En su discurso, Lai también abordó su plan de acción conocido como los "Cuatro Pilares para la Paz", que incluye un gran refuerzo de la defensa nacional de Taiwán, el fortalecimiento de las relaciones con los países democráticos, y el trabajo conjunto con sus aliados para disuadir posibles agresiones. "Parte de mi misión es salvaguardar las vidas y las propiedades de nuestra gente", afirmó, resaltando la importancia de garantizar la paz a través de una sólida capacidad de defensa.

El presidente taiwanés reiteró su compromiso con el bienestar de la población. “Además, mi misión es cuidar de la vida y el sustento de los 23 millones de habitantes de Taiwán, desarrollar activamente nuestra economía y ampliar la inversión en asistencia social”, explicó. “También debo asegurar que los frutos de nuestro crecimiento económico puedan ser disfrutados por todo nuestro pueblo”, agregó.

Sin embargo, el líder taiwanés reconoció los desafíos que enfrenta Taipéi en el contexto global, incluyendo el cambio climático, las enfermedades infecciosas y el aumento del autoritarismo. Según el mandatario, estas amenazas suponen un desafío directo al "orden internacional basado en reglas" y ponen en peligro el modo de vida libre y democrático de la isla.

"Debemos fortalecer la resiliencia de Taiwán en varios frentes, incluyendo la defensa nacional, la economía, la prevención de desastres y nuestra democracia", dijo Lai, destacando que la unidad entre los taiwaneses será clave para enfrentar estos retos y asegurar la estabilidad en el Estrecho de Taiwán.

A pesar de las tensiones, el presidente taiwanés mostró su disposición a trabajar con China en áreas de interés común, como el cambio climático y la lucha contra enfermedades infecciosas, con el objetivo de "garantizar la seguridad regional y promover la paz y prosperidad mutuas". Lai señaló que la comunidad internacional espera que China "cumpla con sus responsabilidades globales" y coopere con Taiwán para contribuir a la paz y estabilidad en la región.

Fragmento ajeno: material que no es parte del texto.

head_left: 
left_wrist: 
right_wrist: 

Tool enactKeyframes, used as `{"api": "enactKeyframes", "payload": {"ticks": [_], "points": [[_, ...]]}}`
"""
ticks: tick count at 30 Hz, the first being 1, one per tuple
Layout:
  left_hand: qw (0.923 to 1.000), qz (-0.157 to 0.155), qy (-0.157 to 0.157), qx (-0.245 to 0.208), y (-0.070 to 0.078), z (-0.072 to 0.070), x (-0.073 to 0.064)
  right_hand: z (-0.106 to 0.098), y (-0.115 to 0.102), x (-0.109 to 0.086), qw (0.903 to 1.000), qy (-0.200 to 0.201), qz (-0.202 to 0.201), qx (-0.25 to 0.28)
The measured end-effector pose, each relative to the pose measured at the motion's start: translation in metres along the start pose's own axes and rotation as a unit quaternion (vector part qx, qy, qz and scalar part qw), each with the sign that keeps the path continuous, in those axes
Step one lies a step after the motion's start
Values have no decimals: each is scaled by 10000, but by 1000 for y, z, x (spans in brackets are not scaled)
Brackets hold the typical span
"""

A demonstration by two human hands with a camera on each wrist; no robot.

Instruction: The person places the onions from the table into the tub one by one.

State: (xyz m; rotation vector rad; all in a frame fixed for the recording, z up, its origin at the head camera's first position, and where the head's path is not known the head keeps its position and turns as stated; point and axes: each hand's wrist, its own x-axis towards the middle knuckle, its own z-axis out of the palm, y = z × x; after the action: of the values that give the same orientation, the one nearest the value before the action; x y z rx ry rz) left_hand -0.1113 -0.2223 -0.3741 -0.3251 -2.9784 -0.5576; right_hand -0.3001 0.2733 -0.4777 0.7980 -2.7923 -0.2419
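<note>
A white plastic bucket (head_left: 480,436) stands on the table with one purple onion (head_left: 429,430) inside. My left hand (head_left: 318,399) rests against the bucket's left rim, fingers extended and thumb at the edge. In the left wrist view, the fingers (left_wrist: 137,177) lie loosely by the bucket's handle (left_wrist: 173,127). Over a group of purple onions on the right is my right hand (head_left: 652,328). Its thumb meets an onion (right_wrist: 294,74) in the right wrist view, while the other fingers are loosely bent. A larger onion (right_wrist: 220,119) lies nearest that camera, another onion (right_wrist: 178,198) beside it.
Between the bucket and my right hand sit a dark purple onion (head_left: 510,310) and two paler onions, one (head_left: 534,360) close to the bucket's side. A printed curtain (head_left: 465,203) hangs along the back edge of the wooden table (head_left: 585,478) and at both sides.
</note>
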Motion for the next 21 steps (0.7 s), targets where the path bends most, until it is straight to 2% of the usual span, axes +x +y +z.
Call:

Sin embargo, también dejó claro que Taipéi está decidido a mantener su soberanía y no cederá ante presiones externas. En este sentido, reiteró que la isla seguirá comprometida con la paz, pero que "no cederemos en la defensa de nuestra independencia".

Las declaraciones de Lai se producen un día después de que el portavoz de la Oficina de China para Asuntos de Taiwán, Zhu Fenglian, lo acusara de aumentar las tensiones y promover posturas separatistas. Zhu describió las afirmaciones del presidente taiwanés como una "postura obstinada hacia la independencia" y aseguró que Lai está "intentando encubrir sus esfuerzos por dañar las relaciones a ambos lados del estrecho".

China considera a Taiwán como una provincia bajo su soberanía y se ha comprometido a reunificarla, incluso mediante la fuerza si es necesario. Sin embargo, el gobierno taiwanés ha dejado claro en múltiples ocasiones que no aceptará ninguna forma de anexión y continuará defendiendo su estatus independiente.

Aunque la mayoría de los países, incluido Estados Unidos, no reconocen oficialmente a Taiwán como un estado independiente, Washington ha mantenido su postura de oponerse a cualquier intento de tomar la isla por la fuerza. Además, EE UU ha proporcionado apoyo militar a Taipéi, comprometiéndose a suministrar armas defensivas en caso de conflicto.

El presidente Lai destacó en su discurso que "un Taiwán democrático no solo es el ideal de los 23 millones de taiwaneses, sino también lo que espera la comunidad internacional". En este contexto, el mandatario instó a la comunidad global a continuar apoyando la causa de la libertad y la democracia en la isla.